Exercise brief
Exactly as shown below, retype every line of the data.

Supplied material
○ ○ ○ ○
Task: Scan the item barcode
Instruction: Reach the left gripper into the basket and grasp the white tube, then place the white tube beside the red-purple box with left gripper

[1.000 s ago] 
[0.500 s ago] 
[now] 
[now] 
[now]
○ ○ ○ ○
Response
Task: Scan the item barcode
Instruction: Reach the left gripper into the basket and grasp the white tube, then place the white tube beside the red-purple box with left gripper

[1.000 s ago] 
[0.500 s ago] 
[now] 
[now] 
[now]

The exercise is done now.